Aim of the exercise: The required output is the lines of the listing from the beginning through the line containing "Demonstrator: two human", each copied exactly, without any pictures.

╔══

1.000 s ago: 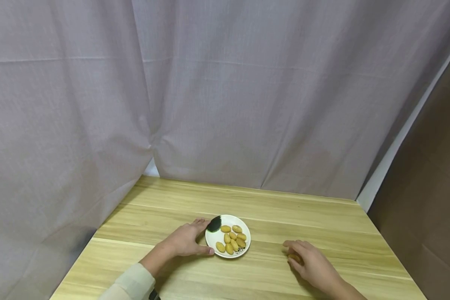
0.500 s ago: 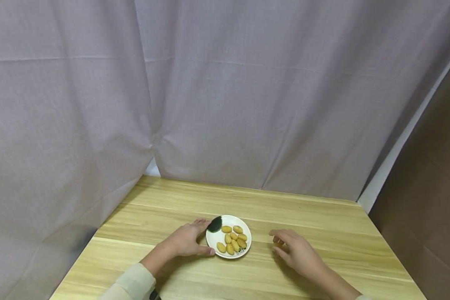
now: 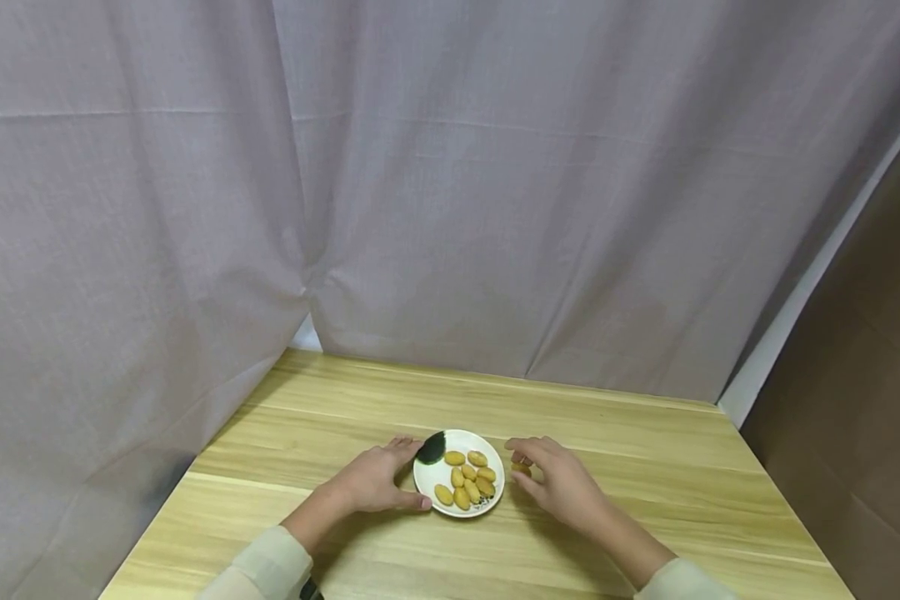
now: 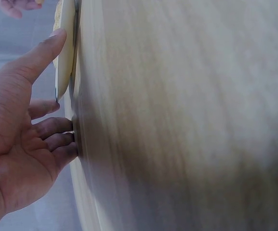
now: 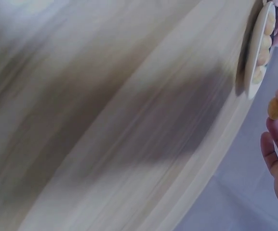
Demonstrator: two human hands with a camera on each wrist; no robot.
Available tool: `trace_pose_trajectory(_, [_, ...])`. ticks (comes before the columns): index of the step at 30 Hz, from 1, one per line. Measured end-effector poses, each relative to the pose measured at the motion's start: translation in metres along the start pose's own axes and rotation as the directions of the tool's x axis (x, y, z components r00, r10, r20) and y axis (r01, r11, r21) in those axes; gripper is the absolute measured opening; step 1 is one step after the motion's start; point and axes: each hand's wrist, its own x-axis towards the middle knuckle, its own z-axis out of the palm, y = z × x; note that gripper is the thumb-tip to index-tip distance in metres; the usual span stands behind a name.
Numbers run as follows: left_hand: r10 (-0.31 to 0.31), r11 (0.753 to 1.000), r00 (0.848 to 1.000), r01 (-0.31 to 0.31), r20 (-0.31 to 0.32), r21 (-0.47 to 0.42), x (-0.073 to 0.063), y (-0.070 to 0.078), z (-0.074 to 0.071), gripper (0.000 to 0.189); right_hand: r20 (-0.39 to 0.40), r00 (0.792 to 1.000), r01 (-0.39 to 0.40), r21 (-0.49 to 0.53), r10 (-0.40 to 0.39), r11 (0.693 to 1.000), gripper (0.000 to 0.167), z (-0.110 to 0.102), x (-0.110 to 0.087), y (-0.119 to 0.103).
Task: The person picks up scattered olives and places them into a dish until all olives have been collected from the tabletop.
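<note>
A small white plate (image 3: 425, 487) with a dark green patch at one edge lies on the table, holding several yellow-brown oval fruits (image 3: 472, 490) that look like dates. My left hand (image 3: 376, 478) is spread at the plate's left side, thumb and index fingertips at the rim; in the left wrist view its other fingertips (image 4: 66, 144) come down at the tabletop. Just right of the plate, my right hand (image 3: 562, 483) pinches one more oval fruit (image 5: 275, 109) between thumb and fingers, above the table.
The wooden table (image 3: 615, 433) has its back edge against a grey-mauve curtain (image 3: 450, 208). More curtain hangs along the left side, and a brown cloth (image 3: 862, 400) covers the right.
My right hand has moved left across the table with the fruit, from well right of the plate to close beside it. My left hand has stayed at the rim.
</note>
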Motion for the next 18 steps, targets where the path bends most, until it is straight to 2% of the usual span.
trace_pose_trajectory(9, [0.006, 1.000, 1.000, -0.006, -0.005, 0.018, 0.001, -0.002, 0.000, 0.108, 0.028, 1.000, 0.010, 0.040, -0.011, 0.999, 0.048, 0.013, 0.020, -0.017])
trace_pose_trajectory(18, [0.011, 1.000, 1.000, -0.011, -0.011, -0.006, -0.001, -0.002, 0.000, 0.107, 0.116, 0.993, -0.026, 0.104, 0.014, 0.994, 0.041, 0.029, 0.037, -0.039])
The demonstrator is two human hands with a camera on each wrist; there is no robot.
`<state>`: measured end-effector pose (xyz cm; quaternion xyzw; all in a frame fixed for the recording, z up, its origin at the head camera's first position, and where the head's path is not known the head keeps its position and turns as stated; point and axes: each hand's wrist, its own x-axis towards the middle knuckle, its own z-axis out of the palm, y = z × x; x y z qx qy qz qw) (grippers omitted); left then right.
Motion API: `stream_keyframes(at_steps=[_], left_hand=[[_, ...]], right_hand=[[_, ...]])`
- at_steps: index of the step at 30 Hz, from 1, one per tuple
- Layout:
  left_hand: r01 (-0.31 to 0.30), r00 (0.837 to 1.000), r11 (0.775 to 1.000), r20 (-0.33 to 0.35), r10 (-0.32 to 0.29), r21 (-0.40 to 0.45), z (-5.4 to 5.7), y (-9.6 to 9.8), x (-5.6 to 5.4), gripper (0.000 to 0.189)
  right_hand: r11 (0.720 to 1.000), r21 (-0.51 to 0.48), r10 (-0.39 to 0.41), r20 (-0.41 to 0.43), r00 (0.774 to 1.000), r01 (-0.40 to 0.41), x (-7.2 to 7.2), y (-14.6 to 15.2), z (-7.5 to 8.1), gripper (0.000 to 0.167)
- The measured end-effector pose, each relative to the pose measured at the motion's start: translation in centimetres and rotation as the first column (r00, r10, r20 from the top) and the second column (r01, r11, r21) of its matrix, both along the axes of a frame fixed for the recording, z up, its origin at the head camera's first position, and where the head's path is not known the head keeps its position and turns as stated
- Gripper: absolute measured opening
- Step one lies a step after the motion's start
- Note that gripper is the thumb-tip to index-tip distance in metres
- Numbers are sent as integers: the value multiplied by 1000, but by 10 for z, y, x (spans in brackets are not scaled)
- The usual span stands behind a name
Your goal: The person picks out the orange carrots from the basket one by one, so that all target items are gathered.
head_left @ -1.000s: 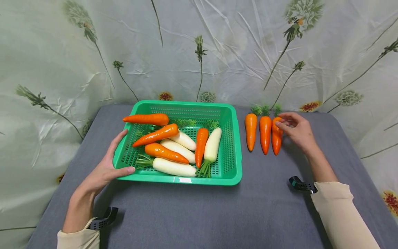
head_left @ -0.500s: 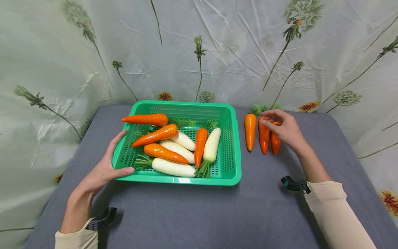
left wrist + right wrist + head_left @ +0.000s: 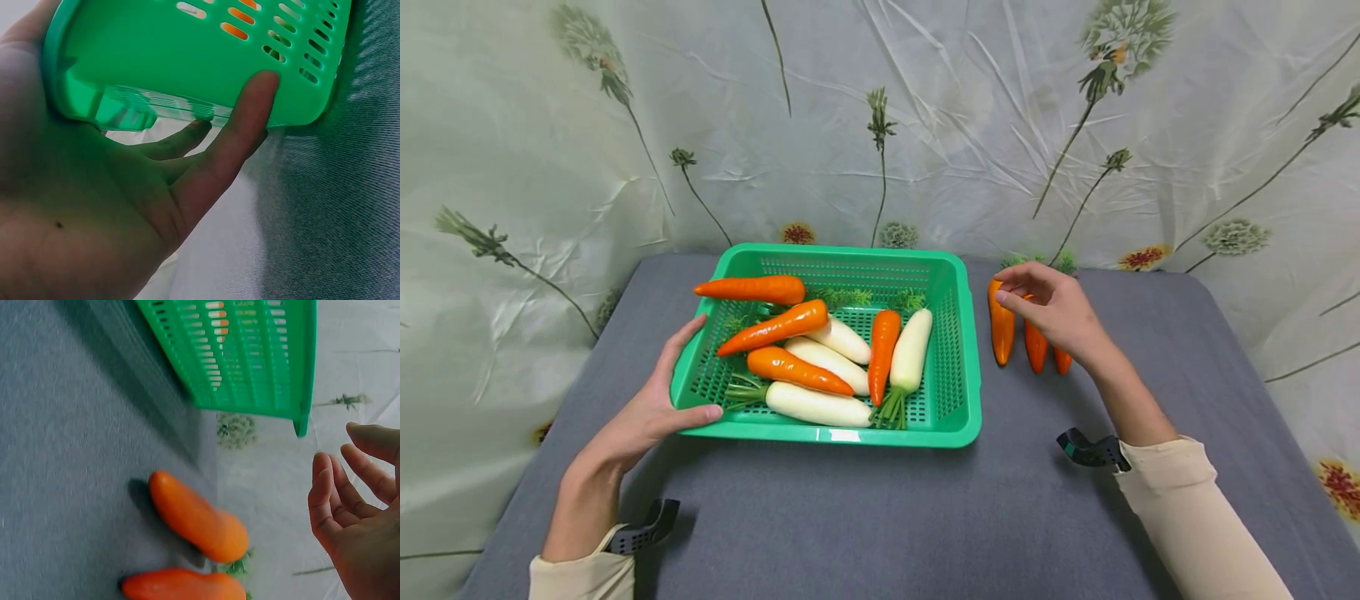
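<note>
A green plastic basket (image 3: pixel 970 367) stands on the grey cloth, holding several orange carrots (image 3: pixel 792 371) and several white radishes (image 3: pixel 820 406). My left hand (image 3: pixel 651 408) grips its left side, thumb over the front corner of the rim; the left wrist view shows fingers (image 3: pixel 234 144) against the outer wall. To the basket's right lie 3 carrots (image 3: pixel 1002 337) in a row, leafy ends away from me. Over their tops hovers my right hand (image 3: pixel 1048 308), fingertips near the leftmost one. In the right wrist view its thumb and loosely bent fingers (image 3: pixel 322 494) are apart, with nothing between them.
A grey cloth (image 3: pixel 880 517) covers the table. Behind it hangs a pale curtain (image 3: pixel 955 125) printed with dandelions. Each wrist wears a black strap (image 3: pixel 1090 450).
My right hand has moved left across the row, from the rightmost carrot past the middle one to the leftmost. The carrots, basket and left hand stay where they were.
</note>
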<state>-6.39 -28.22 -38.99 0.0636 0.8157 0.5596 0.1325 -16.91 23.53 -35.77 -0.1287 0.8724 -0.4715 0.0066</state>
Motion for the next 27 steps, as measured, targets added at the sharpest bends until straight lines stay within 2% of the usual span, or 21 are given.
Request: stream_keyframes(at_steps=[9,13,20,27], left_hand=[[4,1000,999,-2,-4,-35,-1,-1,0,114],[9,1000,999,-13,-9,-38,-1,-2,0,115],[0,1000,999,-7,0,-47,0,-4,0,114],[-7,1000,999,-6,6,-45,-1,-2,-1,114]], right_hand=[[997,-52,57,-24,998,-59,2,-20,4,28],[991,-107,83,-23,996,-85,4,-31,6,28],[958,-234,159,-38,987,-163,9,-50,4,29],[935,-270,231,-33,972,-232,10,-72,6,27]])
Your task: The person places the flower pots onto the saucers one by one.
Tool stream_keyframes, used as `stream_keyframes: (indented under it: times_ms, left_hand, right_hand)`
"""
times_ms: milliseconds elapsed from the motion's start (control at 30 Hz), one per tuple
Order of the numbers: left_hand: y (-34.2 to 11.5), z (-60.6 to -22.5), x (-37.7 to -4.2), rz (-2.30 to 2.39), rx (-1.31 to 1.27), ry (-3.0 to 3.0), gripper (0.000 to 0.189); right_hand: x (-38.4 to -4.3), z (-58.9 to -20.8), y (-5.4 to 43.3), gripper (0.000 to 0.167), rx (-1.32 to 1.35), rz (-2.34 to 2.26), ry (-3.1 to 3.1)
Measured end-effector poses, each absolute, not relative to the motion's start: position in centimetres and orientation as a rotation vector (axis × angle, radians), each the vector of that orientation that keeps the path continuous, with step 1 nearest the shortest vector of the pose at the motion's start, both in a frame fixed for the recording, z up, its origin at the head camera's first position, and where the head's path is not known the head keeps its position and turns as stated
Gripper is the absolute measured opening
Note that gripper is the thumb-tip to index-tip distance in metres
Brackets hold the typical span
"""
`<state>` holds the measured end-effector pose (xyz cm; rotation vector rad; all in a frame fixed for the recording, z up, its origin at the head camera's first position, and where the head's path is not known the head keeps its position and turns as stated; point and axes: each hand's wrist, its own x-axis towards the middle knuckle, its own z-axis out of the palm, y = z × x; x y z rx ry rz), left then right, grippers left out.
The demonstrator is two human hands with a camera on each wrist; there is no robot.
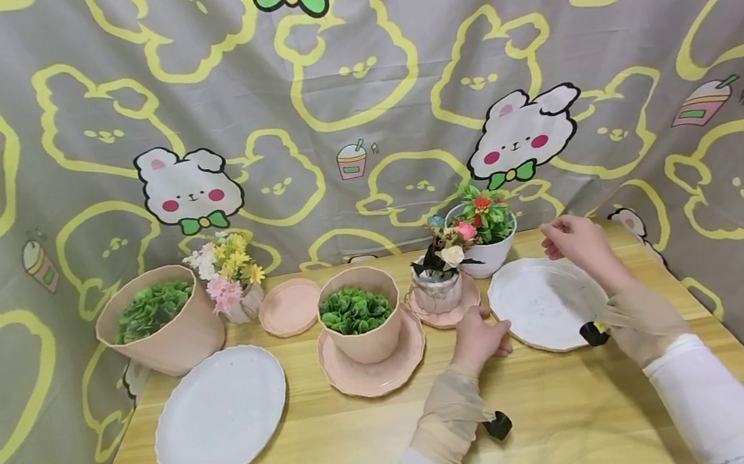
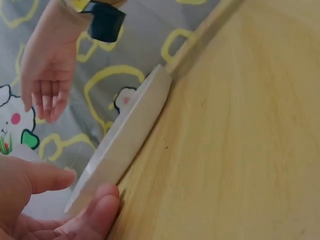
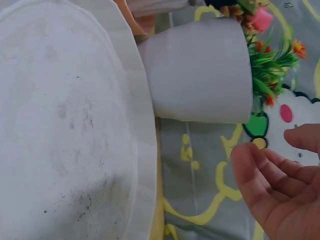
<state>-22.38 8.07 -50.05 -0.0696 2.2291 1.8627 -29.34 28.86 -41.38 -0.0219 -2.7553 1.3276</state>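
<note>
A round white plate (image 1: 544, 298) with a scalloped rim lies on the right of the table. My left hand (image 1: 478, 341) is at its left rim; in the left wrist view thumb and fingertips (image 2: 102, 210) are spread apart right by the plate's edge (image 2: 135, 125). Over the plate's far right side hangs my right hand (image 1: 579, 243), fingers loosely bent around nothing. The right wrist view shows dark specks on that plate (image 3: 70, 115), with a white pot (image 3: 200, 72) of red flowers beyond it. Left of this pot, a small flower pot (image 1: 437, 294) stands on a pink saucer (image 1: 472, 299).
A pink pot (image 1: 367, 341) of green leaves stands on a pink saucer (image 1: 374, 380) mid-table. Further left are a small pink saucer (image 1: 289, 307), a pot of yellow flowers (image 1: 242, 306), a large pink pot (image 1: 171, 334) and another white plate (image 1: 220, 415). A patterned curtain (image 1: 351, 91) hangs behind.
</note>
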Motion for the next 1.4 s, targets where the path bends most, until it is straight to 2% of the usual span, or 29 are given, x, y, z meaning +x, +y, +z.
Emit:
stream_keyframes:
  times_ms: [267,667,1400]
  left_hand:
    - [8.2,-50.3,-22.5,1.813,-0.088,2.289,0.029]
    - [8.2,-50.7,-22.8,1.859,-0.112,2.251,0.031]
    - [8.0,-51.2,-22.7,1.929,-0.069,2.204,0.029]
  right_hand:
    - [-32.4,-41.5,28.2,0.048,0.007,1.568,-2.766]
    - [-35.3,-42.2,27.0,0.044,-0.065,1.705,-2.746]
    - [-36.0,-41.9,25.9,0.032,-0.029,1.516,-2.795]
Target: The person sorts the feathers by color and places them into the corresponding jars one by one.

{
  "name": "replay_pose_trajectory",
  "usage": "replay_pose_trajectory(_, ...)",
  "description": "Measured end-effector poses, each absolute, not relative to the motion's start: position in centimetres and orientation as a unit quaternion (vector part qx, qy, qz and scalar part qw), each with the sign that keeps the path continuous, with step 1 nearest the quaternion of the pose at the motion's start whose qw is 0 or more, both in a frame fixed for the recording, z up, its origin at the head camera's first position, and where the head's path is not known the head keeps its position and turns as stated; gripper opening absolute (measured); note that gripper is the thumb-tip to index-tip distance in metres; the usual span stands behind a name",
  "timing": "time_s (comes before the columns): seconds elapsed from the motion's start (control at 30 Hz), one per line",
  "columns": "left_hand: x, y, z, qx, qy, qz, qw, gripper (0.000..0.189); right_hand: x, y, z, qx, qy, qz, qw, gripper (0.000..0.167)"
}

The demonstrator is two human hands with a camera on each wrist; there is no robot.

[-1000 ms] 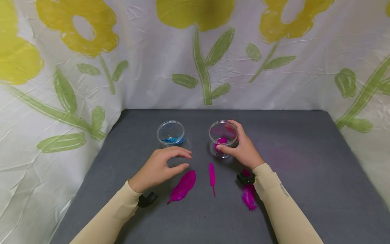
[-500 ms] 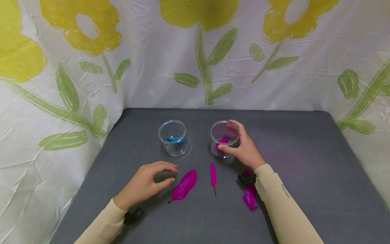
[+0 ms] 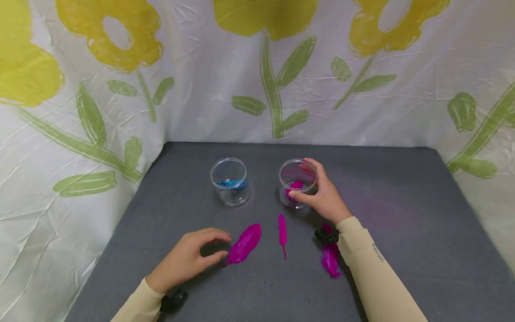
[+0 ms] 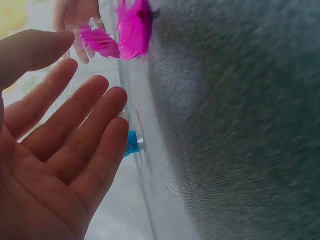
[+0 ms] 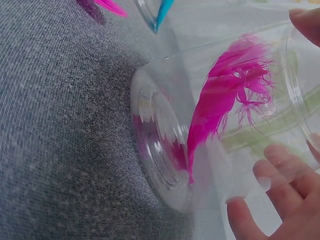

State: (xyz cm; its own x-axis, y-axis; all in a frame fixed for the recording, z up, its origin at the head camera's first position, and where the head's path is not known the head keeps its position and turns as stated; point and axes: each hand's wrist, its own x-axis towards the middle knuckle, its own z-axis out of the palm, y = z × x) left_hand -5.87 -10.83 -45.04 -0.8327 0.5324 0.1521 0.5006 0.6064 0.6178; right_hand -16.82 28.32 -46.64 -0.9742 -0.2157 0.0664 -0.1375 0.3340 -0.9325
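Observation:
My right hand (image 3: 326, 197) holds a clear round jar (image 3: 284, 179) from its right side, thumb in front and fingers behind. Inside that jar stands a magenta feather (image 5: 215, 100), its frayed tip upward in the right wrist view. My left hand (image 3: 189, 257) is just left of a broad magenta feather (image 3: 245, 243), fingers loosely bent and nothing between them and the thumb. Whether it touches the feather's quill I cannot tell. A narrow magenta feather (image 3: 282, 230) lies in front of the held jar. Another, fluffier magenta feather (image 3: 331, 261) is partly hidden under my right wrist.
A second clear jar (image 3: 229, 197) with blue feathers (image 3: 231, 184) in it stands left of the held one. Everything is on a dark grey tabletop (image 3: 382, 268). A white cloth (image 3: 201, 89) with yellow flowers hangs behind and at the sides.
My left hand has drawn back from in front of the blue-feather jar, toward me and left, lowering beside the broad magenta feather. The right hand keeps holding its jar in place.

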Motion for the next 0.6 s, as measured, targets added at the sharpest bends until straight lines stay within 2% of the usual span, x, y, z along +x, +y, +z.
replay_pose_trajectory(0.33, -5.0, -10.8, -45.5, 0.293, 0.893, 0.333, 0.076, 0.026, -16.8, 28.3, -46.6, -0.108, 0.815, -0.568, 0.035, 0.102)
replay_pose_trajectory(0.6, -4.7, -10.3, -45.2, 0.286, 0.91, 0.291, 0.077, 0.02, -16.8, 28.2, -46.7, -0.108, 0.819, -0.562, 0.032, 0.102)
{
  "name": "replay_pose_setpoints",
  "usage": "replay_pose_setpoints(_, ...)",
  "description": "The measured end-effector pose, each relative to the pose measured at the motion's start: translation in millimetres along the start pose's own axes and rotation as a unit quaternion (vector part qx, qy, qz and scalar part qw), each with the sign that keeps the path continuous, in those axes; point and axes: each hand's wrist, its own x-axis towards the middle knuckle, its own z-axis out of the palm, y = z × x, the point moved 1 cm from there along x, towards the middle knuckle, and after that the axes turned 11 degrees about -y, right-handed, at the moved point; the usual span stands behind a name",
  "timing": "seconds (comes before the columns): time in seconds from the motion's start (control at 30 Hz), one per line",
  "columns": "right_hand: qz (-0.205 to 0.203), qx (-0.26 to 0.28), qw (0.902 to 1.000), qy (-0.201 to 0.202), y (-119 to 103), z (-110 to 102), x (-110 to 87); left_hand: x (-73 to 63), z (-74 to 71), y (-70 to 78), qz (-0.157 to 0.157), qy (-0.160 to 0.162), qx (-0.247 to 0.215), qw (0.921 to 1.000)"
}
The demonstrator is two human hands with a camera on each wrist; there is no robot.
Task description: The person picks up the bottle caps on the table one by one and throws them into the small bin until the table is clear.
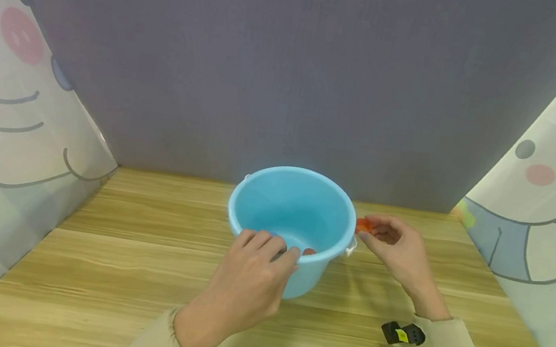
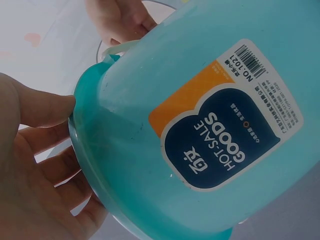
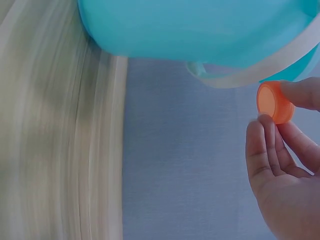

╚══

Reply to the task:
1.000 s ago: 
0.500 s ago: 
now: 
now: 
now: 
Demonstrator: two human hands with a camera on each wrist; no robot.

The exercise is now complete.